What is required → The entire listing below needs to be transcribed word for word.

Material provided →
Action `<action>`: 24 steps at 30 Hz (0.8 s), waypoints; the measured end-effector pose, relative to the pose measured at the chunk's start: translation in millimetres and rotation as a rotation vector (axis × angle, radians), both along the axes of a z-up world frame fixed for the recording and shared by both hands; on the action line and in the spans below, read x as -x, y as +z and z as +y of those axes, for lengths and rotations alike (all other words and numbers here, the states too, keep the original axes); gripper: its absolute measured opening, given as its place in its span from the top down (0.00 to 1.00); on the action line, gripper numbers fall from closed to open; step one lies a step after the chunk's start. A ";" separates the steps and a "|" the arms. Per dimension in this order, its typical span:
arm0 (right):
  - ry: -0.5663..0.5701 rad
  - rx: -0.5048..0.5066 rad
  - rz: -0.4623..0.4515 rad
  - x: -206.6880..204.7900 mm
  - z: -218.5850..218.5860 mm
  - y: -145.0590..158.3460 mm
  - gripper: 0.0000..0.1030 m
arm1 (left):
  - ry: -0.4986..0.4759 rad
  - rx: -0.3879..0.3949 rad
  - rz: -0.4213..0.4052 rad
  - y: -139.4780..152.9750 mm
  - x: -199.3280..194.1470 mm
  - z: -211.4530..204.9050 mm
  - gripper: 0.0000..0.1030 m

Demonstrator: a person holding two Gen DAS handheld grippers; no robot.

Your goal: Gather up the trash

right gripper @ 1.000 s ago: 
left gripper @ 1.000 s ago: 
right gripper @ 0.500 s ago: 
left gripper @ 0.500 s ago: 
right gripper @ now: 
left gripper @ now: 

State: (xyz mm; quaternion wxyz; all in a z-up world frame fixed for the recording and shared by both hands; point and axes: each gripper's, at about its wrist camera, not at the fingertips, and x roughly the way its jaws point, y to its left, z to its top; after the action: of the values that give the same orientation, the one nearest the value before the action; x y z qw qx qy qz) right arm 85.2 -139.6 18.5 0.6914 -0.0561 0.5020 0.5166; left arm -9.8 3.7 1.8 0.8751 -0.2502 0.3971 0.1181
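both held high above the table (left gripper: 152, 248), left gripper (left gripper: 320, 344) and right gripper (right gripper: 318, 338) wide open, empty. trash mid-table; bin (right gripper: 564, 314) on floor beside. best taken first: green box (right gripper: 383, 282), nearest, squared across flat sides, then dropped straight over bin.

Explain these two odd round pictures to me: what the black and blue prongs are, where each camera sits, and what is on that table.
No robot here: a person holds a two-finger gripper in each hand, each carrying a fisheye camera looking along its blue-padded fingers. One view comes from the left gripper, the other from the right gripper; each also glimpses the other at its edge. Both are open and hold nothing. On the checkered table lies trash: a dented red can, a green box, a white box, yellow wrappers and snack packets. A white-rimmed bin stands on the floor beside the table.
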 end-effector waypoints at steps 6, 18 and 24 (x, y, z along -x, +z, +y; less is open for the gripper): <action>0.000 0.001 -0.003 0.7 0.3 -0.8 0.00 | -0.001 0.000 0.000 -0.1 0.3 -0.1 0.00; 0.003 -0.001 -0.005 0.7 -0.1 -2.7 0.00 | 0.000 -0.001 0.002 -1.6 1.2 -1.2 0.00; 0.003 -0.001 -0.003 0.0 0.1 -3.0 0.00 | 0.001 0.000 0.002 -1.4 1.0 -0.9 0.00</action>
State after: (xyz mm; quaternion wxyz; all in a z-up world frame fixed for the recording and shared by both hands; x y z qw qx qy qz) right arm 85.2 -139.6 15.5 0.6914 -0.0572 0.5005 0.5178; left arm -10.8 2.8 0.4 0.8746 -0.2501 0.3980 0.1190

Response to the task →
Action `<action>`: 24 steps at 30 Hz (0.8 s), waypoints; the measured end-effector pose, relative to the pose measured at the chunk's start: translation in millimetres and rotation as a rotation vector (axis × angle, radians), both along the axes of a z-up world frame fixed for the recording and shared by both hands; on the action line and in the spans below, read x as -x, y as +z and z as +y of those axes, for lengths and rotations alike (all other words and numbers here, the states too, keep the original axes); gripper: its absolute measured opening, given as its place in its span from the top down (0.00 to 1.00); on the action line, gripper numbers fall from closed to open; step one lies a step after the chunk's start. A ";" separates the steps and a "|" the arms. Per dimension in this order, its typical span:
arm0 (right):
  - ry: -0.5663..0.5701 rad
  - rx: -0.5048..0.5066 rad
  - rz: -0.4623..0.4515 rad
  - x: -206.6880..204.7900 mm
  - z: -218.5850..218.5860 mm
  - y: -145.0590..158.3460 mm
  - gripper: 0.0000..0.1030 m
arm1 (left):
  - ry: -0.4986..0.4759 rad
  - rx: -0.3879..0.3949 rad
  - rz: -0.4213..0.4052 rad
  - y: -139.4780..152.9750 mm
  - x: -199.3280..194.1470 mm
  - z: -211.4530..204.9050 mm
  - gripper: 0.0000..0.1030 m

Demonstrator: a person holding two Gen DAS handheld grippers; no robot.

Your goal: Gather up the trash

right gripper @ 1.000 s ago: 
left gripper @ 1.000 s ago: 
right gripper @ 0.500 s ago: 
left gripper @ 0.500 s ago: 
right gripper @ now: 
left gripper @ now: 

State: (xyz mm; quaternion wxyz; all in a z-up world frame fixed for the recording and shared by both hands; point and axes: each gripper's, at about its wrist camera, not at the fingertips, and x roughly the way its jaws point, y to its left, z to its top; after the action: of the values that give the same orientation, the one nearest the value before the action; x y z qw qx qy qz) right arm 85.2 -139.6 18.5 0.6914 -0.0561 0.5020 0.5166; left arm -9.8 3.7 1.8 0.8751 -0.2502 0.3971 0.1181
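both held high above the table (left gripper: 152, 248), left gripper (left gripper: 320, 344) and right gripper (right gripper: 318, 338) wide open, empty. trash mid-table; bin (right gripper: 564, 314) on floor beside. best taken first: green box (right gripper: 383, 282), nearest, squared across flat sides, then dropped straight over bin.

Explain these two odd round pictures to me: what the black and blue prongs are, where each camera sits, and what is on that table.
No robot here: a person holds a two-finger gripper in each hand, each carrying a fisheye camera looking along its blue-padded fingers. One view comes from the left gripper, the other from the right gripper; each also glimpses the other at its edge. Both are open and hold nothing. On the checkered table lies trash: a dented red can, a green box, a white box, yellow wrappers and snack packets. A white-rimmed bin stands on the floor beside the table.
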 end-effector waypoints at steps 6, 18 and 24 (x, y, z along -x, +z, +y; less is open for the gripper): <action>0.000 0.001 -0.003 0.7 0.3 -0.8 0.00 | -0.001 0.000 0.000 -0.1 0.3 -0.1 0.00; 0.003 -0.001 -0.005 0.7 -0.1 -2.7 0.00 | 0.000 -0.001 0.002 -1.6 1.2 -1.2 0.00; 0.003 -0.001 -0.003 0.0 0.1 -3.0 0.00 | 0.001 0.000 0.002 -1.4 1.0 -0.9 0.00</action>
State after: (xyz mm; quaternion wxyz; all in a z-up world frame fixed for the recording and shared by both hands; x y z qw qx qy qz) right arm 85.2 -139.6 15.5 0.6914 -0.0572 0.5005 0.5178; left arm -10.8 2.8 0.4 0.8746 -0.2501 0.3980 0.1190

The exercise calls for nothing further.